Mayor Agnos last addressed Corbett Heights Neighbors in January of 2014. He's now 80 years old, and, after open heart surgery 2 years ago is still going strong. He was Mayor from 1988 - 1992. He's best remembered as the one who pushed for the Embarcadero to come down, although that was one of many accomplishments during his term.

He stressed the importance of the upcoming election, saying that the results will determine the type of San Francisco we will have in the future. He very strongly supports Mark Leno for Mayor, pointing out his strength, courage, experience and care for San Francisco.

Art moved to San Francisco in his early 20s. Growing up in Springfield, MA, the son of Greek immigrants, his family was always considered low class, and due to their lack of familiarity with the English language they were constantly discriminated against (sound familiar?) He arrived here with hopes of experiencing the freedom and opportunity that he lacked in his home town.

He bought a 2-unit building on Potrero Hill in 1976 for an outlandish $55,000. His 35-year-old son still lives in the 2nd unit, He pointed out that a Mayor's son cannot afford his own place to live in San Francisco.
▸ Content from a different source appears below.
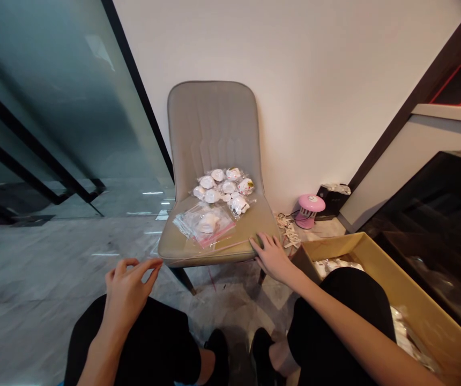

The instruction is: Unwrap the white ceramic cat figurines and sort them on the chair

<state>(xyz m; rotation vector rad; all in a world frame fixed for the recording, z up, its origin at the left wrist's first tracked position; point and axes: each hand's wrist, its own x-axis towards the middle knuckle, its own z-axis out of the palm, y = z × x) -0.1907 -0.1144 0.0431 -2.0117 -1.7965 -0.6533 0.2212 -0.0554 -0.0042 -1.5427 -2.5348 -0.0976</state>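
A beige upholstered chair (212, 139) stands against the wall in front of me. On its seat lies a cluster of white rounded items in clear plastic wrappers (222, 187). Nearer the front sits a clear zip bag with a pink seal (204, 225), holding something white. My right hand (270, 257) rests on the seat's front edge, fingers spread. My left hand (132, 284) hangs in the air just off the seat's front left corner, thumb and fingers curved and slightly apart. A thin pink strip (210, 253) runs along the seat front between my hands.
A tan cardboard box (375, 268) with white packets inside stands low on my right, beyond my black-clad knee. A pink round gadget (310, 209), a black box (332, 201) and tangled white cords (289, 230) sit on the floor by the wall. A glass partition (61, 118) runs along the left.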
He strongly feels that we should be building more housing that could benefit our existing residents, pointing out 2 projects in the Mission Bay/AT&T Park area that will provide thousands of additional units, 30-40% of which will be BMR (below market rate) - more than double the required rate.

He discussed the homeless issue that existed back during his administration. He said there were between 500 - 900 homeless at the time. In 1988 two Multi-Service Centers (similar to today's Navigation Centers) were opened. The Loma Prieta Earthquake slowed down the process, as a large number of SROs in SOMA were no longer habitable. They ended up providing shelter to the 500 homeless on an old Navy ship for two weeks.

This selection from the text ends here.